TU Darmstadt is also a member of the Competence Center for High Performance Computing in Hessen (HKHLR), an association of the Goethe University Frankfurt am Main, the Justus Liebig University Giessen, the Philipps University Marburg, the University of Kassel and the Technische Universität Darmstadt. Each of the members has a high-performance computer. As a voting member TU Darmstadt represents Hessian interests in the Gauß-Allianz, the union of all supercomputers at the state level in Germany.

=== Robotics ===
The Technische Universität Darmstadt (TU Darmstadt) is also internationally known for its robot research. The search and rescue robot Hector (Heterogeneous Cooperating Team Of Robots), developed by the department of computer science, competed in the Rescue Robot League 2014 of RoboCup, the oldest and world's largest competition for intelligent robots in various application scenarios, and won the first place.
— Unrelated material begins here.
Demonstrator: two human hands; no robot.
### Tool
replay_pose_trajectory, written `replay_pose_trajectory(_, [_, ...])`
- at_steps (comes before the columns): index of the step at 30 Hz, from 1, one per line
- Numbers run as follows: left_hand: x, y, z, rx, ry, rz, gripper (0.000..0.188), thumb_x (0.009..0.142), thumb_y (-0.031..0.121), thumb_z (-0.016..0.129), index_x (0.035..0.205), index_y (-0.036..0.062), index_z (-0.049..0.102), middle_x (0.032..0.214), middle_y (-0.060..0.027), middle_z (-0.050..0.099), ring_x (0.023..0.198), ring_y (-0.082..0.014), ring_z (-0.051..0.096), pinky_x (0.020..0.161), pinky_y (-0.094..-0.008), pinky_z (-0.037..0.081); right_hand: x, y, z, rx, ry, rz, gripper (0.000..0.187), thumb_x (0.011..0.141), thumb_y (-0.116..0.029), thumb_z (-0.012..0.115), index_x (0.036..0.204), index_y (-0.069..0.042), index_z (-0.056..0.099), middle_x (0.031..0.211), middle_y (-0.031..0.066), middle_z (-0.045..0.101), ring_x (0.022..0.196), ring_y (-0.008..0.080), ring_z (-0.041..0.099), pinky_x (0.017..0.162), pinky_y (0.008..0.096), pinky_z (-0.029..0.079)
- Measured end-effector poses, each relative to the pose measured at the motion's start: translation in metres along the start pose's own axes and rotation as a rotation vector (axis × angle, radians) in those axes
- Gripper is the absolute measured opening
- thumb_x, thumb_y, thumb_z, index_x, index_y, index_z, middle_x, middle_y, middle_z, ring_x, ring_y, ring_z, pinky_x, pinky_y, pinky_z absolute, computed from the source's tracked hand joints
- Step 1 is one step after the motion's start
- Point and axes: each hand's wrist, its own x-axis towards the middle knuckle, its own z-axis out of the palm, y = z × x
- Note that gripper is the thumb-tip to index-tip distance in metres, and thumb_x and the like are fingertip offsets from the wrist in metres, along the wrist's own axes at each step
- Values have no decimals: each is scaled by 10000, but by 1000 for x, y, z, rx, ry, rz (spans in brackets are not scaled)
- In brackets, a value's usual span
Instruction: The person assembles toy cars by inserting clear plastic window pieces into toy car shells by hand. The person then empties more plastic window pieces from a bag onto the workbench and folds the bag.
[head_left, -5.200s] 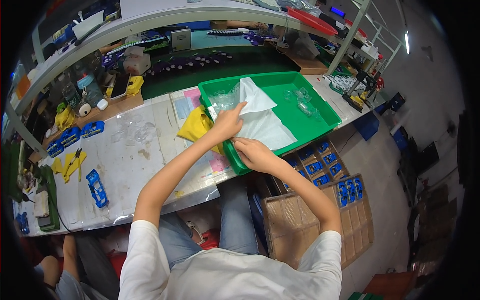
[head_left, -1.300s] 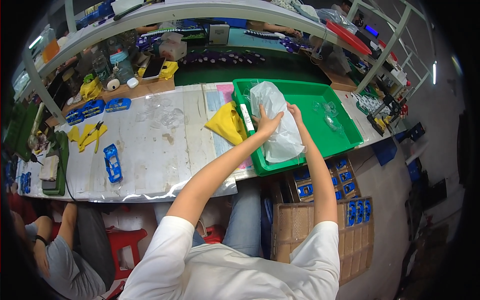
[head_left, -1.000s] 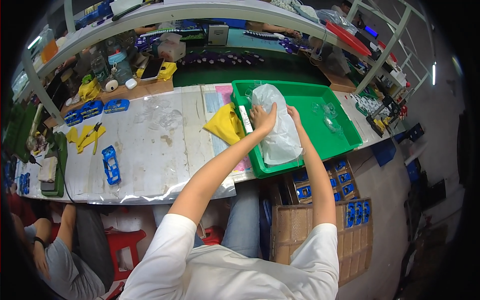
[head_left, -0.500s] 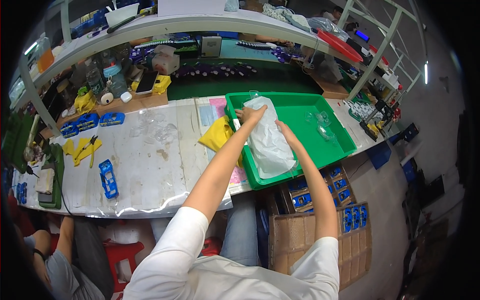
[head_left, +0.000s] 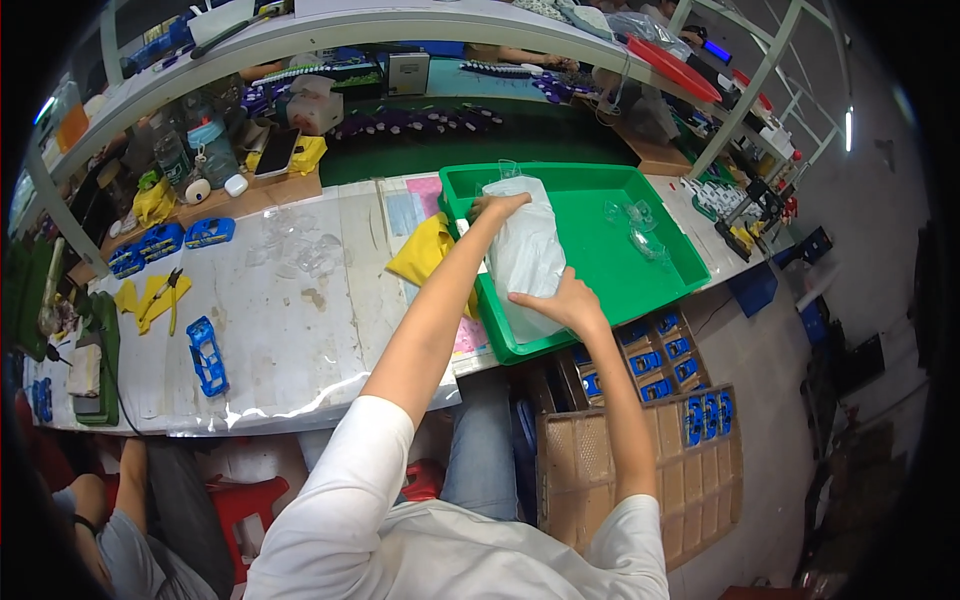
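Observation:
A long white bag-like bundle (head_left: 528, 235), wrinkled and soft-looking, lies along the left side of a green plastic tray (head_left: 640, 183). My left hand (head_left: 497, 208) grips its far end, the fingers partly hidden behind the bundle's edge. Lower down, my right hand (head_left: 572, 302) holds the near part, thumb across the top and fingers along its right side. What the bundle contains is hidden. Small clear plastic pieces (head_left: 645, 240) lie in the tray's right part, and another clear piece (head_left: 510, 168) shows at its far left corner.
Left of the tray are a yellow cloth (head_left: 425, 250), loose clear plastic parts (head_left: 310, 255), a blue toy car body (head_left: 208, 357) and pliers (head_left: 173, 300). Cardboard compartment boxes (head_left: 600, 450) with blue car bodies stand below right. A shelf (head_left: 380, 28) spans overhead. Another person (head_left: 120, 520) sits at left.
My right hand has come nearer and onto the bundle's near part, its thumb now over the top. My left hand stays at the far end. The whole view has shifted slightly.

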Motion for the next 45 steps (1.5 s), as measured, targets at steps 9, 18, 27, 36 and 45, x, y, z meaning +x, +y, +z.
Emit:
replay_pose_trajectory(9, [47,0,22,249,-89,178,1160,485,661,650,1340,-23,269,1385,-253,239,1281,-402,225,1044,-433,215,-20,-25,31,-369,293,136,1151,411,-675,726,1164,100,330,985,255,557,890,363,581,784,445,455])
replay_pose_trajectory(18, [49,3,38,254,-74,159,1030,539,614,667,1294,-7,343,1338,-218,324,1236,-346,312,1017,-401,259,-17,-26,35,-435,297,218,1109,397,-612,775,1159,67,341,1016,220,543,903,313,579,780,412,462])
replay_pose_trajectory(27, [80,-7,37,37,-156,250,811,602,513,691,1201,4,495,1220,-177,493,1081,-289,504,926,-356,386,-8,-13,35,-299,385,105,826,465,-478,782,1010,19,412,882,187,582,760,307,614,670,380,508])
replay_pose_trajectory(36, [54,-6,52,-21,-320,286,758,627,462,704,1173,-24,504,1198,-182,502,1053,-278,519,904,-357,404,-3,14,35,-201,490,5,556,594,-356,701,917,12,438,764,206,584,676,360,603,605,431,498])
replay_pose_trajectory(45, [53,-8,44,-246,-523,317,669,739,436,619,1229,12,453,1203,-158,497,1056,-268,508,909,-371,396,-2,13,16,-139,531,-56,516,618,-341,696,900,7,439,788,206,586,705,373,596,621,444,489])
The robot Hector won 1st place in the category Best in Class Autonomy, the most intelligent robot, in the Rescue Robot League in the years from 2012 to 2015 and 2018 to 2019.

In 2015, a team around Oskar von Stryk competed in the DARPA Robotics Challenge. The team made it to the final with two robots in two different teams Hector and ViGIR. Team Hector competed with the robot Johnny 05 and Team ViGIR with the robot Florian.

In 2017, the Argonaut robot, developed by a team led by Stryk, won the ARGOS Challenge for intelligent inspection robots on oil and gas platforms, which the company Total S.A. had launched. The prize was half a million euros. Argonaut is a variant of Taurob tracker and the first fully autonomous, mobile inspection robot for oil and gas plants.

In 2018, Hector competed at the World Robot Summit in Tokyo in the Plant Disaster Prevention Challenge and won 1st place. The research team of Stryk has been building the German Rescue Robotics Centre since 2018.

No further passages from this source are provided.